Web, when a 'damsel in distress' calls, and I can hear it in time, I will answer (to the best of my ability). What I'll do here is recount 3 jobs that I've been on in the past few years where a pool has been severely (more than ~ 1/8" out of level [a LASER level has a +/- 1/16" margin of error]) out of level. I can not criticise a job I've never seen nor the company that did the job, so I'll let you infer what's going on with your pool.
1) A few years ago I personally was responsible for the steps in a pool being ~ 1" higher than the rest of the pool (thankfully the 'rep' option is gone). This wasnt noticed until the pool was backfilled.
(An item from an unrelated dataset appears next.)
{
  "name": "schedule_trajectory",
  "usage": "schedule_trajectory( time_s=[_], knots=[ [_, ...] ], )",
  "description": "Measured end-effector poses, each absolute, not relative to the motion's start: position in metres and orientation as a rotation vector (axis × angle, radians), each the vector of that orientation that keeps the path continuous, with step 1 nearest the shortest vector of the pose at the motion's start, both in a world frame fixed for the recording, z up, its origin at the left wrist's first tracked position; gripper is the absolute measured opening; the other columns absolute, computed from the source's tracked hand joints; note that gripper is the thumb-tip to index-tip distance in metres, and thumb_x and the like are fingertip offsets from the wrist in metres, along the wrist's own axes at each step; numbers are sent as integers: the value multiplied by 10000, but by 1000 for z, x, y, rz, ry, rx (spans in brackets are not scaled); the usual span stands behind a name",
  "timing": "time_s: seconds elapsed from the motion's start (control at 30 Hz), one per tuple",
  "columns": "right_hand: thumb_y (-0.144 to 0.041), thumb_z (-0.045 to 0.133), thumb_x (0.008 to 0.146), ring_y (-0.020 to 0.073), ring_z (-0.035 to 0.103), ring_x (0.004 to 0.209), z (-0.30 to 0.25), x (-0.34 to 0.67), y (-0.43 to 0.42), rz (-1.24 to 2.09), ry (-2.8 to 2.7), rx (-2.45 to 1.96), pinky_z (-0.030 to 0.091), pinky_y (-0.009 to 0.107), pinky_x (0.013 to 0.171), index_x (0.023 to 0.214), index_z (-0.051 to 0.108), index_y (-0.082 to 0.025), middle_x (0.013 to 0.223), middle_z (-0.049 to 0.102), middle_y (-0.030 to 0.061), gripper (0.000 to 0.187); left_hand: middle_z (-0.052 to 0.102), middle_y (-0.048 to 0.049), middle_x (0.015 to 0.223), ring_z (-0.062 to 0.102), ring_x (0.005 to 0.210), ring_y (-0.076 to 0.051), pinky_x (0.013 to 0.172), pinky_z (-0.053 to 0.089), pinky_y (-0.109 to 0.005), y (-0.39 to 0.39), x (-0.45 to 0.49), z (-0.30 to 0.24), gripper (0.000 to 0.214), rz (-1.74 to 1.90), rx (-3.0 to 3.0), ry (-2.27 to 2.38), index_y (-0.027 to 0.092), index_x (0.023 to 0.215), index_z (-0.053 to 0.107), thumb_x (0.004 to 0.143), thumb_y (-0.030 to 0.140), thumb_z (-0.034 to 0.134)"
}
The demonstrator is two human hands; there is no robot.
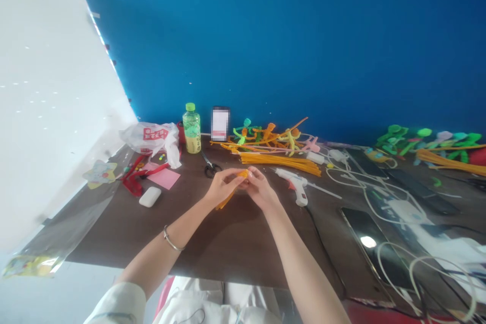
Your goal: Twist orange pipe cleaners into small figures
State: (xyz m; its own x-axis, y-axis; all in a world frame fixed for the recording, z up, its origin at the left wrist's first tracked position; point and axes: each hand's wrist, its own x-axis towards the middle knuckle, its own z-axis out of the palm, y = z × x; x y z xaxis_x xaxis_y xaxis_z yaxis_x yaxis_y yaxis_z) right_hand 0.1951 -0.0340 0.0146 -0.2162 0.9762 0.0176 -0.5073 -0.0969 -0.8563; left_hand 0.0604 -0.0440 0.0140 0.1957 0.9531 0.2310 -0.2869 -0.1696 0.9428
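My left hand and my right hand meet above the middle of the dark brown table. Both have their fingers pinched on an orange pipe cleaner, whose free end trails down to the left under my left hand. A thin bracelet circles my left wrist. Just beyond my hands lies a bundle of orange pipe cleaners, and behind it stand small pipe-cleaner figures.
A white glue gun lies right of my hands, black scissors just behind them. A green-capped bottle, a white plastic bag, pink paper and a white case sit left. A phone and white cables crowd the right.
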Motion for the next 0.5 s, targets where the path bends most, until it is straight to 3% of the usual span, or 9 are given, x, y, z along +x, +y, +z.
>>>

The fix we made was to excavate the step area (to ~20' either side) and jackhammer out the collar so that we could lower the affected pannels to their proper heigth and repour the collar and rebackfill - all by hand, guess who got to do all the 'drudge work'?
2) Last year, a portion of one of the walls, collar and all (after a week of very heavy rain) sank over an inch, causing the wall to actually buckle (and thereby be ~1 1/2" low at it's lowest) right at the skimmer. Our cure this time was to excavate and cut the 'tops' off of new pannels and attach them to 'recreate' the beam that had failed.
3) Similarly, on a 'rehab' job 3 years ago, the original pool was so badly out of level, we cut new pannels in half and attached them as to raise the entire pool to the level we wanted (they were getting a new deck, so we had the leeway we needed).
The comparitive expense of these, I don't know, but I'm sure none of them are cheep. Talk with your PC and see what he will or can do to correct the situation.
I wish you well, again, with your situation and hope all turns out fine.